Why not? That the problem it is supposed to be deciding.
sum of3,3) is 3+4 just as Ha;lt(D,D) is supposed to answer if D(D) Halts.
>
> >>
> >
> > Just a comment: H cannot correctly "determine" the halt status of D(D).
>
> H is not allowed to "determine" the halt status of D(D).
Why not, what is it supposed to do, guess? Maybe you don't know what
determine means.
>
> All deciders compute the mapping from their inputs
> All deciders compute the mapping from their inputs
> All deciders compute the mapping from their inputs
>
Right, and to be a Foo decider, it needs to compute the Foo map.
> *straw-man*
> An intentionally misrepresented proposition that is set up because it is
> easier to defeat than an opponent's real argument.
>
https://www.lexico.com/en/definition/straw_man
>
> You continue to ignore and erase the proof that H does correctly
> determine the halt status of D. *This is the straw-man deception*
>
I haven't erased anything.
Remember, teh DEFINITION of a Halt Decider comes from:
In computability theory, the halting problem is the problem of
determining, from a description of an arbitrary computer program and an
input, whether the program will finish running, or continue to run forever.
So the answer/mapping that a Halt Decider is supposed to determine is
the behavior of the ACUTUAL machine.
Since D(D) Halts, the CORRECT answer for H(D,D) is Halting, so the fact
it says Non-Halting shows it to be incorrect as a Halt Decider.
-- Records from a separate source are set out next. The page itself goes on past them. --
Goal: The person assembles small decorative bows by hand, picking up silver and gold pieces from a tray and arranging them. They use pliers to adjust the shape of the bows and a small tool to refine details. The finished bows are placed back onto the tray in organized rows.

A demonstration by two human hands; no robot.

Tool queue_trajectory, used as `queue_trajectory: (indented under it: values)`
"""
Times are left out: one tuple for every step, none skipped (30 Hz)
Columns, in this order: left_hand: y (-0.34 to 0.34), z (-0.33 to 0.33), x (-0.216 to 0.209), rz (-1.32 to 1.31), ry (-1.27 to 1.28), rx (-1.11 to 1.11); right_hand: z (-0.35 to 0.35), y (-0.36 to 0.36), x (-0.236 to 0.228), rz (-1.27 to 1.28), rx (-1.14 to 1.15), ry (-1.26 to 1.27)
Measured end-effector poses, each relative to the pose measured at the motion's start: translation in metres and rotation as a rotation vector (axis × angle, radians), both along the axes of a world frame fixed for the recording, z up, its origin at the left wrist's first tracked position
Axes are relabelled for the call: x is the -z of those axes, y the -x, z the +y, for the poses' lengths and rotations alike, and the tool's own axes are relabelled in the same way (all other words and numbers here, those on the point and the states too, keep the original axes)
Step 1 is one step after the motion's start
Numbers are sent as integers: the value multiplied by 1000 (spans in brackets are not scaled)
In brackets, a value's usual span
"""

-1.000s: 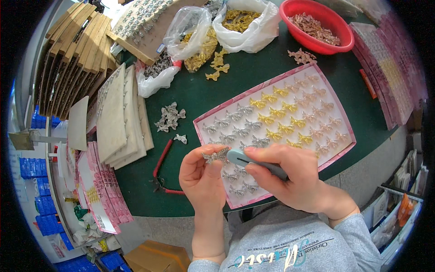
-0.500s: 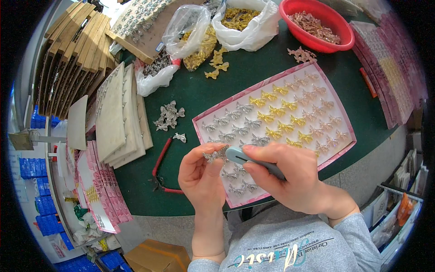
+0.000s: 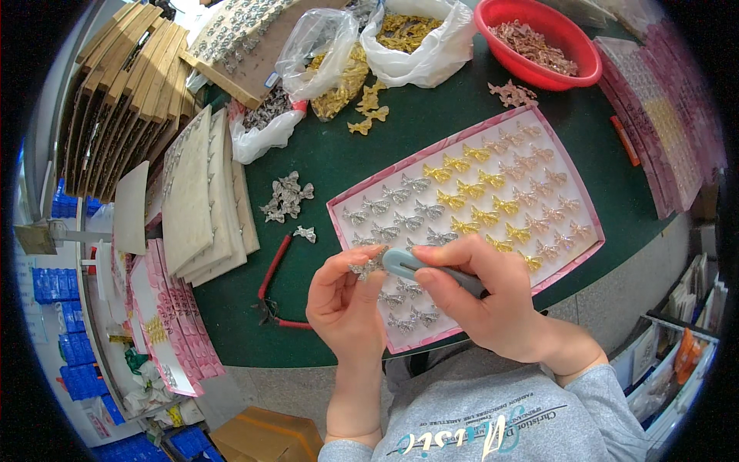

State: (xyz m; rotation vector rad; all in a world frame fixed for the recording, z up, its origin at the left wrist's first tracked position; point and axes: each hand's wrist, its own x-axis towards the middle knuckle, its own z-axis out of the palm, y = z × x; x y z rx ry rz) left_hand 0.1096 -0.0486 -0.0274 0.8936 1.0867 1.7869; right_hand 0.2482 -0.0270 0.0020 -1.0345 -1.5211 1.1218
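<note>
My left hand (image 3: 345, 296) pinches a silver bow-shaped ornament (image 3: 363, 269) between thumb and fingertips. In my right hand (image 3: 496, 304) is a grey-blue handheld tool (image 3: 400, 263) with a rounded end and a dark slot. Its tip meets or nearly meets the bow; the exact contact is hidden. Both hands are over the near left part of a pink-edged white tray (image 3: 566, 154). Rows of silver bows (image 3: 375, 205), gold bows (image 3: 456, 163) and pink bows (image 3: 550, 214) lie on that tray.
Left of the tray are a pile of silver bows (image 3: 289, 196) and red-handled pliers (image 3: 275, 269). At the back stand a white bag of gold pieces (image 3: 419, 73) and a red basin (image 3: 589, 69) of pink ones. Pale boards (image 3: 188, 200) lean at the left.
Both hands have shifted very slightly, the left a little to the right with the silver bow. My right thumb has changed its angle on the grey-blue tool.
</note>
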Motion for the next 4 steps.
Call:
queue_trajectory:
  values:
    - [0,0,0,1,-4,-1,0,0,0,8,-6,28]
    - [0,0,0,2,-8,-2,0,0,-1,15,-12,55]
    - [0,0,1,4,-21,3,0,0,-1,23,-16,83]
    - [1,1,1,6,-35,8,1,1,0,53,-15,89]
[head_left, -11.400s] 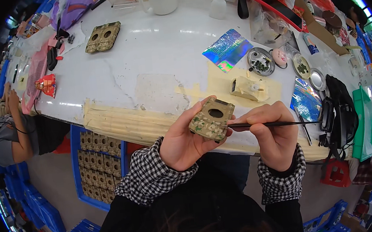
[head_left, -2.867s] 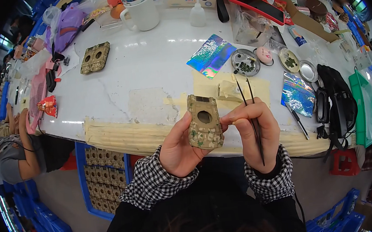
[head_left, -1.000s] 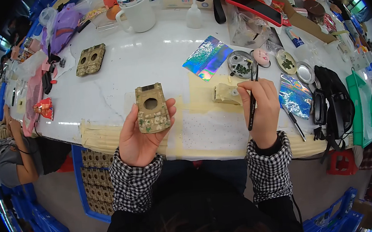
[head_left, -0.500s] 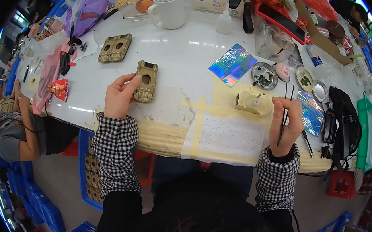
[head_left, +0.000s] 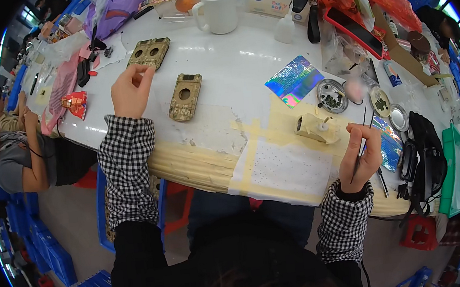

It might "Correctly" answer some other question, but that just makes it
s correct POOP decider, not a Halt Decider.
>
>
> Anyone with sufficient software engineering skill knows that
> *D simulated by H cannot possibly correctly reach its ret instruction*
> Everyone else lacks sufficient software engineering skill or lies
>
Which isn't the question.
It has also been shown that the CORRECT SIMULATION 0f this input by a
simulator that actually completes its job shows that it does halt.
This just shows that H always just gives up too soon, and thus its
conclusion is incorrect. You can argue whether this is due to an
incorrect simulation, or incorrrctly determining, but it IS INCORRECT.
> _D()
> [00001d12] 55 push ebp
> [00001d13] 8bec mov ebp,esp
> [00001d15] 51 push ecx
> [00001d16] 8b4508 mov eax,[ebp+08] // move 1st argument to eax
> [00001d19] 50 push eax // push D
> [00001d1a] 8b4d08 mov ecx,[ebp+08] // move 1st argument to ecx
> [00001d1d] 51 push ecx // push D
> [00001d1e] e83ff8ffff call 00001562 // call H
> [00001d23] 83c408 add esp,+08
> [00001d26] 8945fc mov [ebp-04],eax
> [00001d29] 837dfc00 cmp dword [ebp-04],+00
> [00001d2d] 7402 jz 00001d31
> [00001d2f] ebfe jmp 00001d2f
> [00001d31] 8b45fc mov eax,[ebp-04]
> [00001d34] 8be5 mov esp,ebp
> [00001d36] 5d pop ebp
> [00001d37] c3 ret
>
> When D correctly simulated by H reaches machine address [00001d1e] H can
> simulate D again endlessly or abort the entire recursive chain of
> simulations before any of them pass machine address [00001d1e].
Nope, since H DOES abort its simulation at this point, you can't use
arguements about what whould happen when it doesn't.
That is just the fallacy of using a false premise.
>
> *Are you clueless about how the x86 language works*
> [00001d16] mov eax,[ebp+08] // move 1st argument to eax
> [00001d19] push eax // push D
> [00001d1a] mov ecx,[ebp+08] // move 1st argument to ecx
> [00001d1d] push ecx // push D
> [00001d1e] call 00001562 // call H
> This is the same thing as this C: H(D,D);
>
>
???
So you know how to write a call instruction.
DO you understand what this does?
It calls an H that WILL abort its simulation and return 0, at least that
is what all the code you have provided that has an H that supposedly
"Correctly" returns 0 for H(D,D)
You don't seem to understand how computers actually work.
Since we have established that H(D,D) returns 0, the only thing that a
correct simulation of that code sequence can indicate is that eventually
we will get to the the next instruction with a 0 in the eax register.
Anything else is just proved to be an incorrect simulation.